Giovanni Viceconte, Devis Venturelli, in Flash Art n. 310 May/June 2013

 

Giovanni Viceconte: Come nasce il tuo interesse per il mezzo video?

Devis Venturelli: Dopo gli studi in Architettura e una residenza allo ZKM, ho approfondito il linguaggio video in quanto possibilità di documentare visioni effimere in cui lo spazio è protagonista. 

G.V. Nel tuo lavoro il contesto urbano diventa spesso scenario d’azione, penso ai video: Eterotopia (2012), Apolidea  (2011) e Superfici fonetiche (2009), dove l’utilizzo di tessuti e materiali isolanti diventano estensioni precarie incontrollabili, che danno impulso a nuove energie e riorganizzano un nuovo paesaggio. In che modo questi elementi si formano e si differenziano con il contesto urbano e con il tessuto culturale in cui s’inseriscono?

D.V.  La dimensione urbana è set inconsapevole della sperimentazione filmica. In Eterotopia vortici aero-plastici inquadrano vedute suburbane. In Apolidea un accampamento nomade si deposita su un’architettura perenne e statica. Nei non luoghi di Superfici fonetiche fasce metalliche simulano rendering  3D nella realtà. L’alterità tra fluidità tissurale e rigidità costruita delinea palinsesti in cui la visione sconfina nell’utopia.

G.V. In Loop (2009) e in Continuum (2008),intervieni fisicamente all’azione performativa. Attraverso questo gesto “rituale”, che tipo di legame hai voluto stabilire con i materiali dei quali ti sei servito  e con la città?

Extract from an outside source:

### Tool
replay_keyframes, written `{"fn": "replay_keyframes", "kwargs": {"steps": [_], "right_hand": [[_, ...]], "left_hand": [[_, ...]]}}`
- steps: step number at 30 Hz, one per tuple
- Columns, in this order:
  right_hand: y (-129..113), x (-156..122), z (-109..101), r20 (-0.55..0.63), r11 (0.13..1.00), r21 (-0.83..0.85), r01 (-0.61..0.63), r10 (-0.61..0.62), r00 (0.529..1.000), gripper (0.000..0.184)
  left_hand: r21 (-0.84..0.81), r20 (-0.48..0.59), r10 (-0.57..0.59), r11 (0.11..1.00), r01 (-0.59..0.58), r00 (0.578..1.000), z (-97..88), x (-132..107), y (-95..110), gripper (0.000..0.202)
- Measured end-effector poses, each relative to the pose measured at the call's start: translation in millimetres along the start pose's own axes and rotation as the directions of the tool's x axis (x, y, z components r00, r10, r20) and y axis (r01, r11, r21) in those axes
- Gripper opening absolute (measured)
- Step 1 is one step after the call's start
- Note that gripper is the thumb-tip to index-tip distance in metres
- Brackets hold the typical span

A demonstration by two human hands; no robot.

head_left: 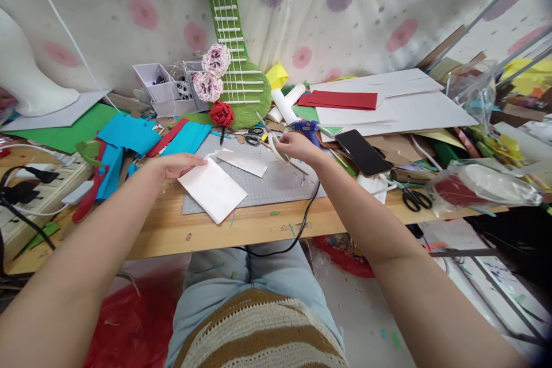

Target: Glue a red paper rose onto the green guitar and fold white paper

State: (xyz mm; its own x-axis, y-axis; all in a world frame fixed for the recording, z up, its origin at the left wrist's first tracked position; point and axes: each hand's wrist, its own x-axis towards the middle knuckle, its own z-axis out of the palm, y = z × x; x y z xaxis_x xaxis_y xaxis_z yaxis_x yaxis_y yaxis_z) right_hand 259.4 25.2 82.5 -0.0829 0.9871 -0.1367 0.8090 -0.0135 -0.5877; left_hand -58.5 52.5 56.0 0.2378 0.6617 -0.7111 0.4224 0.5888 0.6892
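Left hand [179,165] flat on white sheet [213,188]; right hand [298,146] closed on scissors [265,125].
Sheet lies on the grey cutting mat [280,184] near the bench [241,227] front edge. Left fingers extended, pressing its upper corner, not gripping. Right fingers wrapped round the scissors (thin white strip curls beneath; hold on it unclear). Sheet judged light, fairly stiff, easily creased: lift by a long edge.

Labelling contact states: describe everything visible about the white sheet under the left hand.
The white sheet is an unmarked rectangle, seemingly stiff paper or thin foam board. It lies flat and askew, mostly on the grey cutting mat, its near corner overhanging onto the wooden table. The left hand rests open on its far left corner; the right hand, holding scissors, is clear of it.
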Motion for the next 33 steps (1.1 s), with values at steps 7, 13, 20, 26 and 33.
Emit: {"fn": "replay_keyframes", "kwargs": {"steps": [7, 13, 20, 26, 33], "right_hand": [[-31, -22, 20, 0.540, 0.886, 0.458, 0.068, -0.338, 0.771, 0.017], [-32, -10, 30, 0.648, 0.904, 0.421, 0.074, -0.358, 0.672, 0.028], [-39, 0, 39, 0.759, 0.962, 0.270, 0.045, -0.241, 0.605, 0.052], [-54, 0, 44, 0.765, 0.979, 0.203, 0.014, -0.168, 0.621, 0.057], [-60, 9, 58, 0.739, 0.975, 0.221, -0.019, -0.155, 0.655, 0.057]], "left_hand": [[-0.002, -0.016, -0.018, 1.000, 0.018, 1.000, 3.1, 0, 1, 0.038], [0.005, -0.027, -0.014, 1.000, 0.015, 1.000, 5.7, -3, 1, 0.034], [0.020, -0.046, -0.017, 1.000, 0.018, 0.999, 8.5, -5, 3, 0.034], [0.014, -0.050, -0.023, 1.000, 0.024, 0.998, 8.7, -3, 2, 0.032], [0.000, -0.033, -0.016, 1.000, 0.016, 0.999, 9.7, 0, 0, 0.031]]}}
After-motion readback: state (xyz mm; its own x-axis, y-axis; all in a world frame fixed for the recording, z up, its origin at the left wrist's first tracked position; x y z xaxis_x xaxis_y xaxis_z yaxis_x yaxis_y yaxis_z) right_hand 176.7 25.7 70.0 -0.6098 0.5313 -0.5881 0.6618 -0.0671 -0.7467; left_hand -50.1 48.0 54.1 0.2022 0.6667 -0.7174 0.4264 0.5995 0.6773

D.V.  Il movimento del corpo umano struttura la messa in forma della materia. La performance avviene in cantieri urbani e si caratterizza per la sovversione dell’uso consueto di materiali isolanti per l’edilizia. In Loop il lento respiro interno della forma argentea si traduce in design che prende vita, mentre le incontrollabili superfici oro di Continuum non contengono il loro impulso a divenire sculture cinetiche in una promenade architecturale.

G.V. Tessuti e capi d’abbigliamento dai colori squillanti e preziosi costituiscono parte fondamentale del tuo lavoro. Quanto è importante la scelta di questi materiali per la metamorfosi dell’aura simbolica degli oggetti utilizzati nei lavori Monumento (2010) e Cassonetto (2008)? 

D.V.  Il rapporto tra materiale e oggetto determina un display che provoca uno slittamento del processo semantico a favore di una sua reinvenzione. Nel video Monumento,  il TIR velato di paillettes rosse diviene miraggio illusorio. In Cassonetto, un set di pellicce vintage trasforma l’arredo urbano in un sarcofago di lusso. 

G.V.  Anche nel tuo ultimo video Sporting Club (2013),crei un dialogo inconsueto tra patrimonio storico-artistico-architettonico e oggetti sportivi, simboli di riti relazionali collettivi e contemporanei. Come nasce questo lavoro e quali saranno i suoi sviluppi?

D.V.  Oggi mi sto orientando su una progettualità che indaga architettura e spazio in senso lato. Il video Sporting Club fa parte di un progetto sull’istorismo come veicolo di stereotipi estetici da cui affrancarsi criticamente. Riflettendo sul tema della reversibilità dell’architettura, gli affreschi di una dimora storica diventano prosaicamente wallpaper per un’infrastruttura sportiva. Destituita la sacralità del passato, nuove forme relazionali evidenziano che la funzione è innata nell’idea di spazio senza possibilità di annullamento.

G.V.  Prossimi progetti? 

D.V.  I nuovi progetti proporranno una dimensione inedita del mio lavoro come espansione del linguaggio video, confrontandomi con formati artistici differenti. I prossimi eventi espositivi  sono in programma a Milano, a Madrid presso la Casa Encendida e a Vienna presso la Kunsthaus.